A Study In Max Heap

Download .zip Download .tar.gz View on GitHub

What is a Max Heap ?

Max heap is data structure that satisfies two properties :

Shape property

It states that max heap is a complete binary tree, which is a binary tree that is filled at all levels, except perhaps the last level, which is filled from left to right.

We can infer a couple of things from the above statement. Firstly, the leaf nodes of the tree will be in last level or the level above it. Secondly, in all levels except perhaps the last level, every parent node should exactly have two children. And finally, no right sibilng can exist without its left sibling.

Heap property

It states that the value of the parent node is always greater than or equal to that of its children.

It means that the maximum value in the heap shall occur at the root node, and the minimum value in the heap shall occur at any of the leaf nodes. Do note that heap property doesn't mention any relationship between the left and right sibling of a node. The left sibling may have a value greater than the right sibling, or it may be the other way around. As long as every parent has a value greater than its siblings, heap property is satisifed.

If any of the above two property is violated, its not a max heap.


Various Heap Operations

Various operations like insertion and deletion of a node can be done efficiently using a max heap structure. But before we get into that, lets first start with how to create a max heap structure. Given below is the C code for the same.

#define LCHILD(x) 2 * x + 1
#define RCHILD(x) 2 * x + 2
#define PARENT(x) (x - 1) / 2

typedef struct node {
    int data ;
} node ;

typedef struct maxHeap {
    int size ;
    node *elem ;
} maxHeap ;

In the above code, we are creating two structures, one to represent a node and other to represent the entire max heap. The node structure has only a single member to hold the data. The maxHeap structure has two members - one to hold the total size of the max heap at any time, and the other is a pointer to the heap.

Though the heap can be implemented using various child and parent pointers, its easier to use a dynamic array. Since in C array indexing begins at index 0, given a node at index i, its left child shall be at (2 * i + 1) and right child shall be at (2 * i + 2). Also, given a node at index i, its parent node shall be at index x / 2.

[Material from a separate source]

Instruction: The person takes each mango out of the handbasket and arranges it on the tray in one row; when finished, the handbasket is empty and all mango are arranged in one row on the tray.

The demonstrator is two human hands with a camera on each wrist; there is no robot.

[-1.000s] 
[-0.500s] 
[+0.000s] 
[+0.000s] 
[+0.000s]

Since the max heap can be growing dynamically, we shall be using a dynamic array which shall grow and shrink its size as required.

We also need an initializor function that shall initialize the data members of the max heap with default values.

maxHeap initMaxHeap(int size) {
    maxHeap hp ;
    hp.size = 0 ;
    return hp ;
}

We are creating a variale of type maxHeap and setting its size variable to 0, and returning the maxHeap variable back. So in the main function, you can have something like,

maxHeap hp = initMaxHeap() ;

Insertion

At best case, it takes only O(1) time to insert a node into max heap. But at worst case, the new node may be greater than all nodes in the heap, that it needs to be compared with log(n) elements at most to be put into the root node position. So insertion operation is normally considered as an O(logn) operation. Given below is the C code for the same.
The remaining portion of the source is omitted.